Seguendo il solco tracciato nel 2018 – Anno Europeo del Patrimonio Culturale – ed in attuazione della Carta di Pietrelcina sull’Educazione all’Eredità Culturale Digitale, la programmazione delle attività DiCultHer per l’a.s. 2019-2020 affronta vari temi connessi al patrimonio culturale in forma digitale, il Digital Cultural Heritage che identifica l’insieme dei processi digitali che costituiscono e costituiranno la memoria culturale della contemporaneità con una particolare attenzione al ruolo della cultura digitale nella contestualizzazione della Convenzione di Faro nell’Era Digitale e al tema della “Bellezza quale tratto fondante della nostra identità culturale, esistenziale e produttiva, da scoprire, conoscere e tramandare anche mediante l’uso di strumenti digitali.

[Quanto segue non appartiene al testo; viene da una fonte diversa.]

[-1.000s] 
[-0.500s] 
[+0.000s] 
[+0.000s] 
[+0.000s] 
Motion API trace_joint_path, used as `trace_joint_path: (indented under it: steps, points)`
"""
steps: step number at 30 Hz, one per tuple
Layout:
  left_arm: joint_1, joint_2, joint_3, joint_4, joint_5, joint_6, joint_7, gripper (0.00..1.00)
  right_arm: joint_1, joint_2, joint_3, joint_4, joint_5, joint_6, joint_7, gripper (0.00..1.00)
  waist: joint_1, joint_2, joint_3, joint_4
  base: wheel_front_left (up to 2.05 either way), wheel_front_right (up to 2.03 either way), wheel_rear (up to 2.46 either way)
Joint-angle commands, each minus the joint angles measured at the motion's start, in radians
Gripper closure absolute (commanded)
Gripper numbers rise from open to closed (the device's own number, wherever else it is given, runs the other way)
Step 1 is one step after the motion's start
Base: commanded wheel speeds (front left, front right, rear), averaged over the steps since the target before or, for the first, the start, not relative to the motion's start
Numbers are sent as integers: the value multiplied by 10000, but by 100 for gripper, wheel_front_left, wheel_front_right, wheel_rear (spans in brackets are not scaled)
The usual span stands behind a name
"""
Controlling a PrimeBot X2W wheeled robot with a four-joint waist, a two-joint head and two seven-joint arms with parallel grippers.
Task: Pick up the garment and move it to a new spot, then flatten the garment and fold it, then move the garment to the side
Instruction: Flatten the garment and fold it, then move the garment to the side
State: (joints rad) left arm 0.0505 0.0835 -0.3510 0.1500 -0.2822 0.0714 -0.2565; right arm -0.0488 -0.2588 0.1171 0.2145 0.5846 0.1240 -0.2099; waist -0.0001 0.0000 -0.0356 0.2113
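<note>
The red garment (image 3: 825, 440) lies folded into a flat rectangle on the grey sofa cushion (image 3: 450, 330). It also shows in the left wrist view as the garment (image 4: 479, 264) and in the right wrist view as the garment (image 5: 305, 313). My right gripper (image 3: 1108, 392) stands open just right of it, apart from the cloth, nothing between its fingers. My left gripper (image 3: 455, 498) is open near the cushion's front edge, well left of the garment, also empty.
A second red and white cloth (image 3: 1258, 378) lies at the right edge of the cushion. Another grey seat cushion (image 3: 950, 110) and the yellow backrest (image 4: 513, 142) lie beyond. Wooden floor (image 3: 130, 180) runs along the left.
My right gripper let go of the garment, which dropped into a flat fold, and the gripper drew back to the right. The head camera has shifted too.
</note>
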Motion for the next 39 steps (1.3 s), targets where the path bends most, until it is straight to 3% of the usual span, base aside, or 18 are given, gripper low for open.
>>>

La programmazione delle attività #DiCultHer per l’anno scolastico 2019-2020:

  • La quinta edizione della Settimana delle Culture Digitali “Antonio Ruberti” (#SCUD2020) che si realizza attraverso l’animazione di eventi in tutta Italia a cura di università, enti di ricerca, istituti culturali, scuole, musei, aziende, associazioni, etc.;
  • la seconda edizione di #HackCultura2020, l’hackathon degli studenti per la “titolarità culturale” finalizzato allo sviluppo di progetti digitali da parte degli studenti delle scuole italiane, per favorire nei giovani, in un’ottica di ‘titolarità culturale’, la conoscenza e la “presa in carico” del patrimonio culturale nazionale. Anche questa seconda edizione si colloca in un contesto di proposte progettuali di metodologie innovative per la valorizzazione del patrimonio – tangibile, intangibile e digitale – centrate sull’engagement delle fasce giovanili della popolazione, chiamate, in una logica di esercizio di cittadinanza e di progettazione partecipata, a “prendersi in carico” il proprio patrimonio come complesso di risorse di cui aver cura a livello individuale e come comunità.
  • l’estensione a livello europeo del concorso “Crowddreaming: i giovani co-creano cultura digitale”, all’interno del progetto “Crowddreaming: youth co-create digital culture”.
  • La quinta edizione del concorso fotografico #Fotografidiclasse promosso insieme all’Associazione Italiana Insegnanti di Geografia, da De Agostini Scuola e dalla Fondazione Italia Patria della Bellezza, con il patrocinio dell’Associazione Nazionale dei Dirigenti Scolastici, dell’Autorità garante per l’infanzia e l’adolescenza e di E20-Eventi, per promuovere la conoscenza del territorio e l’apprezzamento delle bellezze naturali, culturali, artistiche e produttive del nostro Paese.
  • La realizzazione della seconda edizione dellaRassegna dei prodotti realizzati sui temi del Digital Cultural Heritage dalle scuole italiane” a Matera, durante la Settimane della Cultura Digitale “Antonio Ruberti” dal 30 marzo al 4 aprile 2020.
  • L’avvio della Piattaforma #LRXCULTURE, basata su tecnologia Blockchain, quale luogo dove studenti, docenti ed operatori culturali potranno non solo condividere le loro attività previste nella programmazione #DiCultHer, ma anche accedere a servizi loro dedicati.

I temi preminenti di questa programmazione di attività sono:

  1. la Convenzione di Faro e la sua contestualizzazione nell’Era Digitale;
  2. la Bellezza come tratto fondante la nostra identità
  3. il “riuso del patrimonio culturale digitale reso accessibile da INDIRE,  dall’Istituto Centrale del Catalogo Unico, dall’Istituto Centrale per i Beni Sonori ed Audiovisivi e da Europeana per sostenere l’integrazione nei curricula scolastici di contenuti digitali originali e di alta qualità;
  4. L’ Umanesimo solidale, per attuare la cultura dell’incontro per la pace attraverso l’integrazione di comunità educative mediate dalla tecnologia per la progettazione di classi interattive, in collaborazione con Scholas Occurrentes
  5. il DIGITAL SHTEAM, il valore della diversità nell’ecosistema delle Digital Science, Humanities, Technology, Engineering, Arts And Mathematics per guardare ad un approccio che pone alla base dell’innovazione  la rimozione delle barriere disciplinari e di genere, per superare il riduttivismo culturale del passaggio da STEM a STEAM verso le Digital SHTEAM.